- _What needs to be done_:
Pull every line that includes the word "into" from the data.

Dataset excerpts:
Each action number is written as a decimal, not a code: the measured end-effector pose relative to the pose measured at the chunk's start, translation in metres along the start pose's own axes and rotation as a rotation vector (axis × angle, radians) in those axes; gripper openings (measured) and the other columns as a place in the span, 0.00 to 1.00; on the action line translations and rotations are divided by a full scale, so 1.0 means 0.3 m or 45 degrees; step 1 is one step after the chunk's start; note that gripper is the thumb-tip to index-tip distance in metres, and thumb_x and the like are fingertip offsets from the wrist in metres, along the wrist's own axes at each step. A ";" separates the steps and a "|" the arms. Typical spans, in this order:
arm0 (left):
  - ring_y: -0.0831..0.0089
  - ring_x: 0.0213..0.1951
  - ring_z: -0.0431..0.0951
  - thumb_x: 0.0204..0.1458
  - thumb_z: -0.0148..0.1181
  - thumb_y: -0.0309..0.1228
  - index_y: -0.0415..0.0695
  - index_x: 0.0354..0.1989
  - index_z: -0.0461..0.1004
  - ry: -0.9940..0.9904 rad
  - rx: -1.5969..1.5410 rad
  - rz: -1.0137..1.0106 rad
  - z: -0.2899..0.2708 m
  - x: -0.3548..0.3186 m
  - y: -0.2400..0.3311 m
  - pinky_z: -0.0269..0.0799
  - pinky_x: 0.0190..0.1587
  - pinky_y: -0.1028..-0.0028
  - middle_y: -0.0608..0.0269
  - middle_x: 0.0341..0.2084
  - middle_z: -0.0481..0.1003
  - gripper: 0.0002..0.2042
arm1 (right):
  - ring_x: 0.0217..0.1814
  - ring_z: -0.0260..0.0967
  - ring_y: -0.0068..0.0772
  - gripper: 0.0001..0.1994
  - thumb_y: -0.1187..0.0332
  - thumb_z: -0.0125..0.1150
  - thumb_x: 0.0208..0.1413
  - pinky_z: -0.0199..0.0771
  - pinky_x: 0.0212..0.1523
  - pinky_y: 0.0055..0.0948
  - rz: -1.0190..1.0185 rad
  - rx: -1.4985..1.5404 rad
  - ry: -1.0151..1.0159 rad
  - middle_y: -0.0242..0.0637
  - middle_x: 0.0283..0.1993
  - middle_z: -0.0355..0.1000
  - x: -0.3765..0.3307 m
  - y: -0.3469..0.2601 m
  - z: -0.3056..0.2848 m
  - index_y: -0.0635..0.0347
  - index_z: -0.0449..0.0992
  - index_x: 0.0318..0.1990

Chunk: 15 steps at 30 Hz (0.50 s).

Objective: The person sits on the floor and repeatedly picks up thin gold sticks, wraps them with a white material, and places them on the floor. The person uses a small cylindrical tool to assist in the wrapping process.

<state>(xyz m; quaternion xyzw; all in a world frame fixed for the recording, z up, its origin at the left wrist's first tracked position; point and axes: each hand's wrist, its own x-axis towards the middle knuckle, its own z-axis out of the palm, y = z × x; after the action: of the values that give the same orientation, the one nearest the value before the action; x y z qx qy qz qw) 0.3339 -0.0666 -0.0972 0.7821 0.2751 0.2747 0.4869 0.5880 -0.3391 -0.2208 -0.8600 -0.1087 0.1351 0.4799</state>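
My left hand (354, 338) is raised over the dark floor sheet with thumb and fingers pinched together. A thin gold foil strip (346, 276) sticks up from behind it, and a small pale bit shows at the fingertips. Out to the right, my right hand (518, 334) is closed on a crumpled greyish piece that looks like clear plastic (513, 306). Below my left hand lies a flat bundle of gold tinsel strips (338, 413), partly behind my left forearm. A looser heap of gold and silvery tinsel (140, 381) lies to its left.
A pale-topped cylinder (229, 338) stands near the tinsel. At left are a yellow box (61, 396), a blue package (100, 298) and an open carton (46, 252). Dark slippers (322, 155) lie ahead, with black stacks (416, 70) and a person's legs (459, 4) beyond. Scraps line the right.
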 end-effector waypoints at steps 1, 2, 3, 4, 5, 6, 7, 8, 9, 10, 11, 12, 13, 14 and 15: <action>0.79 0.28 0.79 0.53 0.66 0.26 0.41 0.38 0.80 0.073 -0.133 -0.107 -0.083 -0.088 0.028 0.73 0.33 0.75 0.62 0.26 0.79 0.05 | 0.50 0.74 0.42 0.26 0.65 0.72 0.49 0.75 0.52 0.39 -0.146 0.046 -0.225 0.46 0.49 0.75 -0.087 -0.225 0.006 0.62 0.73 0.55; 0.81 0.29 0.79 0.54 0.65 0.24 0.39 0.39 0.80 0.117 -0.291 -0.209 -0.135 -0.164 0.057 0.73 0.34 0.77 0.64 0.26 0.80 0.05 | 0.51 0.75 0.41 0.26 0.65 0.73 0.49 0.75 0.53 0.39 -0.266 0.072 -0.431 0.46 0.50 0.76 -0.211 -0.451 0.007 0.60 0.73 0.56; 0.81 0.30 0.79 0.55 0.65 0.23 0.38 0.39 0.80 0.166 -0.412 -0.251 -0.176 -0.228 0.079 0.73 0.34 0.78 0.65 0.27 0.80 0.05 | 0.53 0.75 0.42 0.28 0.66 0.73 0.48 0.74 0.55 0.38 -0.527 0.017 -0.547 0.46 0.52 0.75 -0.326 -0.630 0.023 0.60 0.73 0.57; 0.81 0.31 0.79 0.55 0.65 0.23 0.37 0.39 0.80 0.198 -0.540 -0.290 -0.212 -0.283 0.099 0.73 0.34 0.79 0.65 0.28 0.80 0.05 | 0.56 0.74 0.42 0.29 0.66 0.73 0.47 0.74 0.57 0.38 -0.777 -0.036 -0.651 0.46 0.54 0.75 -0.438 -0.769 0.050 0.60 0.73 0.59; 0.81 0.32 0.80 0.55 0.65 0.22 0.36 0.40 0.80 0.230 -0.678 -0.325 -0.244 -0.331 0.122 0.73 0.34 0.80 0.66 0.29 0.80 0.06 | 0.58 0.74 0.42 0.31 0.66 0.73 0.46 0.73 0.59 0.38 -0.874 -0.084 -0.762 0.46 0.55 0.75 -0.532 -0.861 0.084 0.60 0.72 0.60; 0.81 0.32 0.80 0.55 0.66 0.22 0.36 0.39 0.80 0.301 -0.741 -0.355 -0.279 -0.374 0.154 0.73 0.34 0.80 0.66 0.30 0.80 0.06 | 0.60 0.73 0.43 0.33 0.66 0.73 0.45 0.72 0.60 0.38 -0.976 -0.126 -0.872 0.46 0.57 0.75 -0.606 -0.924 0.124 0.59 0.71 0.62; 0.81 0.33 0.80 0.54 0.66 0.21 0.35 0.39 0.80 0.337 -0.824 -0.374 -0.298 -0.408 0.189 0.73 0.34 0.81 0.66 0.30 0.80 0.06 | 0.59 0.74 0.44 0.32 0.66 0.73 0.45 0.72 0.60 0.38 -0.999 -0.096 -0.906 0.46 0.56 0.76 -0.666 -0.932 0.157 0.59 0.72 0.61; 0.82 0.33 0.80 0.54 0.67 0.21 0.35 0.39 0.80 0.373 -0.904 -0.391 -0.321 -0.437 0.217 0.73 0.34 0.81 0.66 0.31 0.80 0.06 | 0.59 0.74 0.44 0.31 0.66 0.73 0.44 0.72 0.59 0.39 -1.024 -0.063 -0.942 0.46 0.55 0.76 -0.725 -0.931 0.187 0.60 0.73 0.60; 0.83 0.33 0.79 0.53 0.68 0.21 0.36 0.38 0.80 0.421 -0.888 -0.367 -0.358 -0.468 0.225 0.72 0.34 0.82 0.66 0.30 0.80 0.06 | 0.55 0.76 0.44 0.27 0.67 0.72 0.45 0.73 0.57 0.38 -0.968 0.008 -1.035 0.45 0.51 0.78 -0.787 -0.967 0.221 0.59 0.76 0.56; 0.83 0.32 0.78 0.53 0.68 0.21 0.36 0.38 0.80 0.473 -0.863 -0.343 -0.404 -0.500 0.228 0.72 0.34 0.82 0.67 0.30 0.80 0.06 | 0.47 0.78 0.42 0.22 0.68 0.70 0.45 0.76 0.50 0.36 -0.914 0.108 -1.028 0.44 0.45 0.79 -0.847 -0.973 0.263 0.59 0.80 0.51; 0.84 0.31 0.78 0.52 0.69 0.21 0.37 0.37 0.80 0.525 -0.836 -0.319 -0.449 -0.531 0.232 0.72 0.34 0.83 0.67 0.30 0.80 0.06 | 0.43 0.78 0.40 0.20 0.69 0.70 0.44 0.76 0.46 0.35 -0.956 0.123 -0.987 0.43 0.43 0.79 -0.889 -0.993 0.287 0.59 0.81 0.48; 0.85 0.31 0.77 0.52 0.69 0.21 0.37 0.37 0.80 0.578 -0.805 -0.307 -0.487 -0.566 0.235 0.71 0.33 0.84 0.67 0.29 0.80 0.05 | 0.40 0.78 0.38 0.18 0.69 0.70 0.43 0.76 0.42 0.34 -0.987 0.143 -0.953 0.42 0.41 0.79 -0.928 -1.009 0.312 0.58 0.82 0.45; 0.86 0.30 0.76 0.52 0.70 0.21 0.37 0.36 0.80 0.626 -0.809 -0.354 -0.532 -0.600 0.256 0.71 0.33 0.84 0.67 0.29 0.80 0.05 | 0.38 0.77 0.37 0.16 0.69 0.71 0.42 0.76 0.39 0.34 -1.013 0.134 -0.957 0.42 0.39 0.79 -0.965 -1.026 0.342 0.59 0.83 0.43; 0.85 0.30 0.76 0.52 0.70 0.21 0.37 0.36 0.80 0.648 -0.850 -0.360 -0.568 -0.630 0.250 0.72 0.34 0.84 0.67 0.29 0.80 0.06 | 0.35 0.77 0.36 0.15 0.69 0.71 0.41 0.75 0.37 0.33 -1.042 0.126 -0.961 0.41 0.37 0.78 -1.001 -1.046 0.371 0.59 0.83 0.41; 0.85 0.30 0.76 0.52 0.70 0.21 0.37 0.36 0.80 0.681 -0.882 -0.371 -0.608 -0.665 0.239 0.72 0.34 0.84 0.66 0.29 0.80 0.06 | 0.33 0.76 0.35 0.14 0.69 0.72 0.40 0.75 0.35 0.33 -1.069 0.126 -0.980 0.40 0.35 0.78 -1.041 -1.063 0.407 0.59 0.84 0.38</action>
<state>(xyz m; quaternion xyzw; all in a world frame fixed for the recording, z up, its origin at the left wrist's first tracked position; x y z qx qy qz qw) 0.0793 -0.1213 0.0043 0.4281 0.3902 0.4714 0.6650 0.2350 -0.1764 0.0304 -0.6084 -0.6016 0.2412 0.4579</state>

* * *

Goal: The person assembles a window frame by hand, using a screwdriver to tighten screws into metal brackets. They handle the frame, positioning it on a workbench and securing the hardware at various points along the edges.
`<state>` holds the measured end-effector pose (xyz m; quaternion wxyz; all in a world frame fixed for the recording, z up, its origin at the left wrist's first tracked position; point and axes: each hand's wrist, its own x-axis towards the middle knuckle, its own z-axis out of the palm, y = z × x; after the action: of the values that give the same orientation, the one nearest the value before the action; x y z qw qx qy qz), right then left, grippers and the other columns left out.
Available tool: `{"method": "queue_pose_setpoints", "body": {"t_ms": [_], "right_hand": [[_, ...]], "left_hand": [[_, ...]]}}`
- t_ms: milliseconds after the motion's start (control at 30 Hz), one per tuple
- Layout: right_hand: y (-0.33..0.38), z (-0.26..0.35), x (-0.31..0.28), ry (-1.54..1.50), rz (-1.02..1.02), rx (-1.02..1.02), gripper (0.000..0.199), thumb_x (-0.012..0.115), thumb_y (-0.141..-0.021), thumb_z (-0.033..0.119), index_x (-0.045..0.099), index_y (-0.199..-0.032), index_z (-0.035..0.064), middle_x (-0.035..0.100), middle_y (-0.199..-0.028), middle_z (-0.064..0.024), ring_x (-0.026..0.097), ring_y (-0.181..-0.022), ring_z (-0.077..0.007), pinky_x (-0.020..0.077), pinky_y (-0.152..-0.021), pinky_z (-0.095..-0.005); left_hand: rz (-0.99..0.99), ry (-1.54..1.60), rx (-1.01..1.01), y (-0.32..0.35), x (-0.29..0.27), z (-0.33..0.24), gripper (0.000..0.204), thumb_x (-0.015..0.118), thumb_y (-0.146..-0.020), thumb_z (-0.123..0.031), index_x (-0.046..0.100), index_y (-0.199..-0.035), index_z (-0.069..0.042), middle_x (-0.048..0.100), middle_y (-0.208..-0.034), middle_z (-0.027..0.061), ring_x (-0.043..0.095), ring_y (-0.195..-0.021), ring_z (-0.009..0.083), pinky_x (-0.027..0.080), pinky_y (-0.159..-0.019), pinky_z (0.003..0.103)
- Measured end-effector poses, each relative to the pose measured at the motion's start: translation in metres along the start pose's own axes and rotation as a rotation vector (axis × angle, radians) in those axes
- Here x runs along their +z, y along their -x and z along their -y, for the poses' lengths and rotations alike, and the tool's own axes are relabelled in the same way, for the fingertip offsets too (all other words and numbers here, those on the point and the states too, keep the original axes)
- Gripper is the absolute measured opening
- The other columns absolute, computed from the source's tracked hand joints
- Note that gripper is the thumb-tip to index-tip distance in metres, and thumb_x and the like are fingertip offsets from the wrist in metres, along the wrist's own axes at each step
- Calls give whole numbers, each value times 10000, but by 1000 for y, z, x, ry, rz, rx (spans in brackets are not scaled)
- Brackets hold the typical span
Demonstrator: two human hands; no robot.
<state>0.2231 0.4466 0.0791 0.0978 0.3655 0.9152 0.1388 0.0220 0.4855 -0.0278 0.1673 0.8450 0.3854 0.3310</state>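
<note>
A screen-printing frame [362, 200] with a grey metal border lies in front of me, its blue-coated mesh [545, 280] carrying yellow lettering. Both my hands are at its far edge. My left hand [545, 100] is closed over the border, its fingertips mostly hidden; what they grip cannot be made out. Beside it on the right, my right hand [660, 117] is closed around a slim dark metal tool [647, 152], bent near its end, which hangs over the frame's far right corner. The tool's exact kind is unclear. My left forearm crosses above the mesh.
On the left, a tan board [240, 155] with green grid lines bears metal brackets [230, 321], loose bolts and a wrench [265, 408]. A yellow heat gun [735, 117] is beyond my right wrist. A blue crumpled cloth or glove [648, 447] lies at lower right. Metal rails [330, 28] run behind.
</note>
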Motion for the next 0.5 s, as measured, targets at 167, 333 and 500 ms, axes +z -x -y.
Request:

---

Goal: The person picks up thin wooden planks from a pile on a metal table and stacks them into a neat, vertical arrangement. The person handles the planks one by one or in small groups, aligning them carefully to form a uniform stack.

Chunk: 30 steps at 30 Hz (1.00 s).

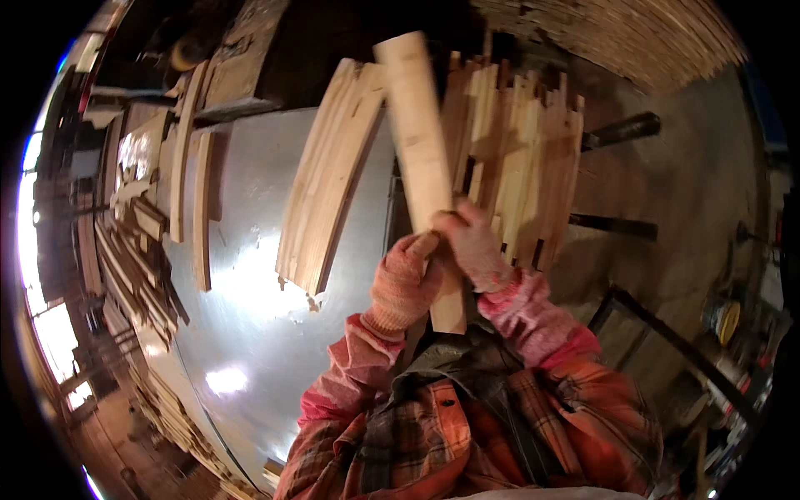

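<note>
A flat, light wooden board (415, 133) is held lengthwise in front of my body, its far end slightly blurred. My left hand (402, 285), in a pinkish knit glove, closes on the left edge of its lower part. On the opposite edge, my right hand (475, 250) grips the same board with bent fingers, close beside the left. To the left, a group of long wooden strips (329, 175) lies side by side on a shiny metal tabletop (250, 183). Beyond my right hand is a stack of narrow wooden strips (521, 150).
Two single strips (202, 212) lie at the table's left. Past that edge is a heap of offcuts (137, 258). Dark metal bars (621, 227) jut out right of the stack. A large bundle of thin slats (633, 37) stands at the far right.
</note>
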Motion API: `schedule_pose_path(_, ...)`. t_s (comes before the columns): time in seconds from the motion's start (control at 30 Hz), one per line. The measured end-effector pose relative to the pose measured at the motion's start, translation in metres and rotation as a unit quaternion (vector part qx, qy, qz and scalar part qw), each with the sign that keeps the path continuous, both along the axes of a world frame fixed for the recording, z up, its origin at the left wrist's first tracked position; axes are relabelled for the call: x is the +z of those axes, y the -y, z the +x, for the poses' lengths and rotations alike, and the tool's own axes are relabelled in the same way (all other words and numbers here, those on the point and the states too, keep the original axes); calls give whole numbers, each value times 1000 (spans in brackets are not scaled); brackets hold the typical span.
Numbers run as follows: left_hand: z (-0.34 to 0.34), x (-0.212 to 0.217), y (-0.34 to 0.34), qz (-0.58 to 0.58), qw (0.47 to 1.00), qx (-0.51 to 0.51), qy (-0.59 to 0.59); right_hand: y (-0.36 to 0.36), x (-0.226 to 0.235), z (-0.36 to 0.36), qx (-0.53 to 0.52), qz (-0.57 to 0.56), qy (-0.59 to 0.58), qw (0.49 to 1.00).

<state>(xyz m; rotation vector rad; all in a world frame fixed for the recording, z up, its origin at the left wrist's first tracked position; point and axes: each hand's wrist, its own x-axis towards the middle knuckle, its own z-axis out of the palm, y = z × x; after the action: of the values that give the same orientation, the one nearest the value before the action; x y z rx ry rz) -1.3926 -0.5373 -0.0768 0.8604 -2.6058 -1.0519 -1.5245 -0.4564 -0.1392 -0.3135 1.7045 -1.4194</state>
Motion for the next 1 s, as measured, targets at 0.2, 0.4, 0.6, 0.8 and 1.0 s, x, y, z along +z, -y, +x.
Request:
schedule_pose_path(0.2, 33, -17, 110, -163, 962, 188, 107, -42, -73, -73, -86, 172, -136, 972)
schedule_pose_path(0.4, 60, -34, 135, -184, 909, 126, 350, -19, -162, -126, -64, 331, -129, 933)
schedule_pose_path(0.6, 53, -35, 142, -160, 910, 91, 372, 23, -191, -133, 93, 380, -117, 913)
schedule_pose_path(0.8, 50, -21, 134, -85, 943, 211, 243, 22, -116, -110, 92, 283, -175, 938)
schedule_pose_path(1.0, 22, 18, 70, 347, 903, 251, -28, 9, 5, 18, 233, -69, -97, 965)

- _Answer section_:
Goal: The person assembles a window frame by hand, using a screwdriver to tighten screws into metal brackets. They handle the frame, positioning it on a workbench and securing the hardware at various points along the edges.
Goal: The person picks up thin wooden planks from a pile on a metal table and stacks them into a neat, vertical arrangement. The person handles the planks one by one or in small groups, aligning them carefully to form a uniform stack.

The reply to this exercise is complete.